DATA SHOWN =
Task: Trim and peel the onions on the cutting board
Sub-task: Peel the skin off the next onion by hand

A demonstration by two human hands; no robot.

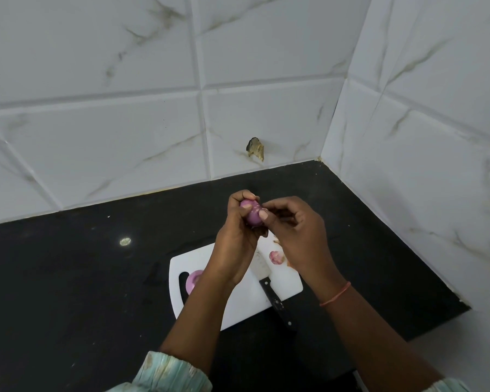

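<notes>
1. You hold a peeled purple onion (251, 212) raised above the white cutting board (238, 304).
2. Your second peeled onion (193, 280) lies at the board's left end.
3. A trimmed piece (275, 257) lies far right.

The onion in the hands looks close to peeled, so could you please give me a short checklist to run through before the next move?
1. Onion held firmly by left hand: ok.
2. Right hand fingertips pinching at the onion's skin: ok.
3. Knife set down on the cutting board, out of both hands: ok.
4. Handle overhangs the board's near edge: not ok.
5. All skin off the held onion: cannot tell.
6. Second onion on the board, partly hidden by the left arm, fully peeled: cannot tell.
</notes>
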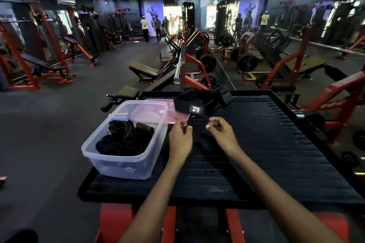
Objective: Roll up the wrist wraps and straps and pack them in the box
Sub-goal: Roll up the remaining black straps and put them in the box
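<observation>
Hovering over the black mat point(256, 144) beside the box point(126, 156), both hands' fingers curl loosely, holding nothing.

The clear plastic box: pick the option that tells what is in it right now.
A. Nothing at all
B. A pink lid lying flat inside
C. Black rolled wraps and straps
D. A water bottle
C: the clear plastic box holds a heap of black rolled wraps and straps, while the pink lid lies on the platform behind it, outside the box.
</observation>
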Demonstrator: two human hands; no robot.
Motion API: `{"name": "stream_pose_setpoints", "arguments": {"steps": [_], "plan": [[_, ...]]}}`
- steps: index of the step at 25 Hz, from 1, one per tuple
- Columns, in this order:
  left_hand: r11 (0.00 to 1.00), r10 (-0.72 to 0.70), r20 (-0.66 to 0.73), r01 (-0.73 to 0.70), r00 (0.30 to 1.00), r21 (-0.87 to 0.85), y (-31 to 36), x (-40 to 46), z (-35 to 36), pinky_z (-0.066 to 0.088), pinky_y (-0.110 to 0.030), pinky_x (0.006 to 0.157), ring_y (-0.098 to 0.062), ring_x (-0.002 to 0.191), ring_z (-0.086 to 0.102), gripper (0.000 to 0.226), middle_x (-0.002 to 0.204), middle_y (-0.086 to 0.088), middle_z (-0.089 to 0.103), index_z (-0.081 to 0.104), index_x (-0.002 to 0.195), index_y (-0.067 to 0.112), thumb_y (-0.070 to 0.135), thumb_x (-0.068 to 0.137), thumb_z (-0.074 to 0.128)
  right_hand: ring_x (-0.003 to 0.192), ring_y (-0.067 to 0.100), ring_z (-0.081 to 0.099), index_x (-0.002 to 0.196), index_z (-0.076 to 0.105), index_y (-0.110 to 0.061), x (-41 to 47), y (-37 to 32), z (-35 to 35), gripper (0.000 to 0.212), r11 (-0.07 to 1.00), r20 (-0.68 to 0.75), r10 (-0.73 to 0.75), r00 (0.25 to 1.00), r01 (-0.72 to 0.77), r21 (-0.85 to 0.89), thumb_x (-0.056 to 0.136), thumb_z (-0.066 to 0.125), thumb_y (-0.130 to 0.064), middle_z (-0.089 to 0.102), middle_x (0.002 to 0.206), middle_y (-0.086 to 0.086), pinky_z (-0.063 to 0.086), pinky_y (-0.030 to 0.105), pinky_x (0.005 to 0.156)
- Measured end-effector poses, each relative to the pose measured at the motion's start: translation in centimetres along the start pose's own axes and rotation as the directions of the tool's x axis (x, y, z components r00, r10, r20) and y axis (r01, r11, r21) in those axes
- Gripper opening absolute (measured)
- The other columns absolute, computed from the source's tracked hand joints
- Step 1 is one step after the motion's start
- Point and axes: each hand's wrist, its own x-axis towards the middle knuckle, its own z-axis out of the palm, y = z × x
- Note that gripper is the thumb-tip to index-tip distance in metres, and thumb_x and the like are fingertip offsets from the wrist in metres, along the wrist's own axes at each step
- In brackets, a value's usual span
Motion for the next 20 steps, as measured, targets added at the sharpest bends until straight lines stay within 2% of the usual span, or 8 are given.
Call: {"name": "stream_pose_setpoints", "arguments": {"steps": [2,4,7,10,12,15,17,20], "plan": [[0.982,-0.084,0.105,0.064,0.991,0.178,-2.6,-0.1,2.5,0.038,-0.027,0.096,-0.026,0.114,0.053,0.033,0.122,-0.011,0.058,0.053,0.122,0.006,0.017,0.091,0.054,0.092,0.014,0.057,0.11,0.059,-0.012,0.6,1.8,-0.9,0.022,0.998,0.02,0.049,0.999,-0.048,-0.034,0.088,0.062,-0.011,0.061,0.098,0.002,0.043,0.008,0.071],[0.9,-0.092,0.156,0.015,0.983,0.436,-4.9,0.1,3.9,0.028,-0.035,0.112,-0.027,0.132,0.039,0.048,0.141,-0.013,0.044,0.042,0.135,0.005,0.027,0.093,0.05,0.092,0.013,0.056,0.11,0.059,-0.011,1.6,3.2,-1.5,0.023,0.995,0.049,0.07,0.996,-0.066,-0.081,0.088,0.062,-0.011,0.06,0.1,0.003,0.042,0.008,0.071],[0.787,-0.07,0.177,-0.054,0.982,0.614,-6.4,0.2,4.7,0.012,-0.036,0.119,-0.024,0.145,0.017,0.056,0.154,-0.011,0.025,0.028,0.144,0.007,0.036,0.097,0.04,0.095,0.015,0.054,0.113,0.058,-0.006,4.9,3.8,-1.3,0.028,0.975,0.109,-0.02,0.994,0.044,-0.219,0.086,0.064,-0.009,0.057,0.107,0.008,0.041,0.013,0.077],[0.753,-0.029,0.168,-0.089,0.985,0.652,-6.6,-0.2,4.7,0.008,-0.033,0.12,-0.021,0.146,0.013,0.057,0.156,-0.008,0.021,0.029,0.146,0.01,0.038,0.097,0.036,0.101,0.024,0.051,0.115,0.056,-0.002,10.0,3.3,0.3,0.034,0.891,0.196,-0.157,0.968,0.225,-0.396,0.083,0.066,-0.01,0.051,0.112,0.015,0.036,0.018,0.086],[0.752,-0.024,0.154,-0.084,0.988,0.653,-6.6,-0.2,4.7,0.008,-0.032,0.12,-0.019,0.146,0.014,0.056,0.156,-0.007,0.022,0.03,0.145,0.011,0.039,0.097,0.037,0.111,0.033,0.048,0.12,0.053,-0.001,13.7,3.1,1.9,0.045,0.78,0.28,-0.195,0.94,0.322,-0.537,0.08,0.068,-0.016,0.048,0.118,0.02,0.038,0.032,0.096],[0.759,-0.025,0.138,-0.072,0.99,0.647,-6.6,-0.1,4.8,0.007,-0.031,0.12,-0.017,0.146,0.015,0.055,0.156,-0.005,0.023,0.032,0.144,0.013,0.039,0.097,0.038,0.122,0.04,0.041,0.133,0.042,-0.009,18.1,3.0,3.6,0.064,0.526,0.382,-0.062,0.922,0.355,-0.773,0.081,0.068,-0.036,0.039,0.133,0.021,0.035,0.045,0.102],[0.759,-0.032,0.127,-0.059,0.991,0.648,-6.7,-0.1,4.8,0.007,-0.031,0.12,-0.015,0.146,0.014,0.054,0.156,-0.003,0.023,0.032,0.144,0.015,0.038,0.096,0.039,0.127,0.044,0.036,0.141,0.033,-0.019,20.3,3.4,4.0,0.076,0.375,0.42,0.055,0.906,0.372,-0.849,0.08,0.065,-0.05,0.03,0.143,0.021,0.029,0.049,0.106],[0.761,-0.04,0.112,-0.042,0.993,0.648,-6.6,0.0,4.9,0.005,-0.03,0.119,-0.013,0.145,0.013,0.053,0.156,-0.001,0.024,0.034,0.143,0.016,0.038,0.096,0.04,0.125,0.044,0.041,0.143,0.026,-0.032,22.5,4.1,4.0,0.08,0.316,0.473,0.113,0.874,0.42,-0.851,0.077,0.061,-0.061,0.032,0.143,0.022,0.025,0.05,0.108]]}}
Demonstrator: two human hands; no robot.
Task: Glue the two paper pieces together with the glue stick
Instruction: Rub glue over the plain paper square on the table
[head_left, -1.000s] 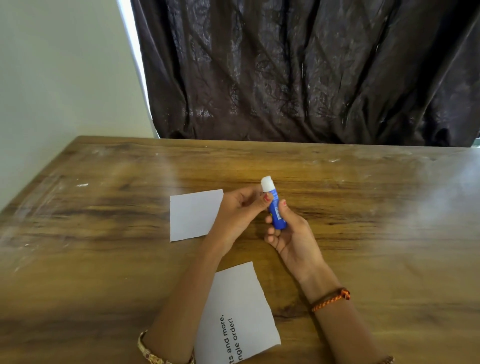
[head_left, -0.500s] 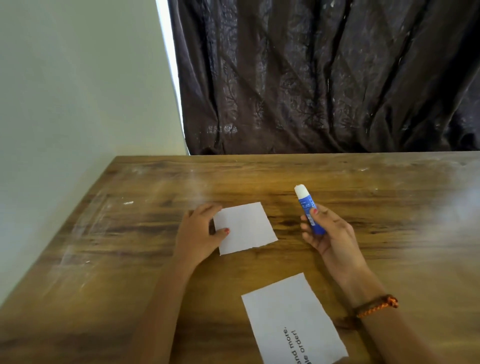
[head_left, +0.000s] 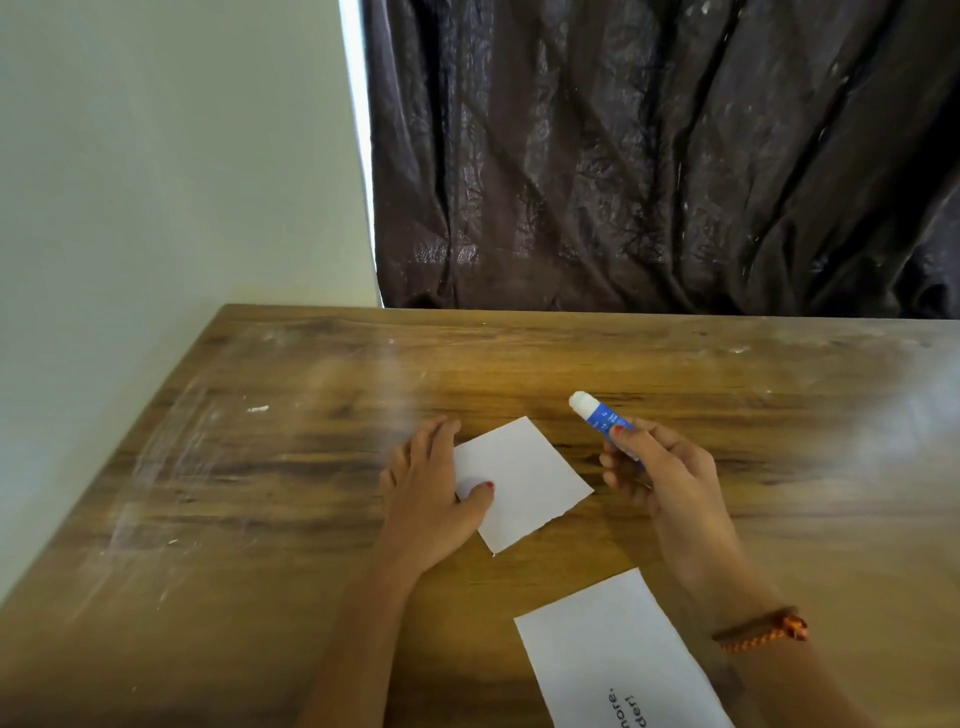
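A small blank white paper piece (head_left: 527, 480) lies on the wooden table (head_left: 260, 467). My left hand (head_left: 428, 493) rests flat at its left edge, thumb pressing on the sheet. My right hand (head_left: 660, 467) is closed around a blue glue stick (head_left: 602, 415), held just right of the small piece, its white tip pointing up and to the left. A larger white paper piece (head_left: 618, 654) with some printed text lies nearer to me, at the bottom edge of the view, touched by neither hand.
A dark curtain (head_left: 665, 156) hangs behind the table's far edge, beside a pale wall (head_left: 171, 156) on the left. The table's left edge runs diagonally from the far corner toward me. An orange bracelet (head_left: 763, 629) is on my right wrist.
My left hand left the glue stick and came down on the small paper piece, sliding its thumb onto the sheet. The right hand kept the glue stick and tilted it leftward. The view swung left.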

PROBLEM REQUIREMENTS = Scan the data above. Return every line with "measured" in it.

REPLY TO THE TASK =
- Measured end-effector poses, each relative to the pose measured at the motion's start: translation in centimetres along the start pose's own axes and rotation as the directions of the tool's x axis (x, y, z components r00, r10, r20) and y axis (r01, r11, r21) in those axes
- Gripper opening absolute (measured)
Motion for the next 20 steps, as measured, targets added at the sharpest bends until straight lines stay within 2% of the usual span, or 8 are given.

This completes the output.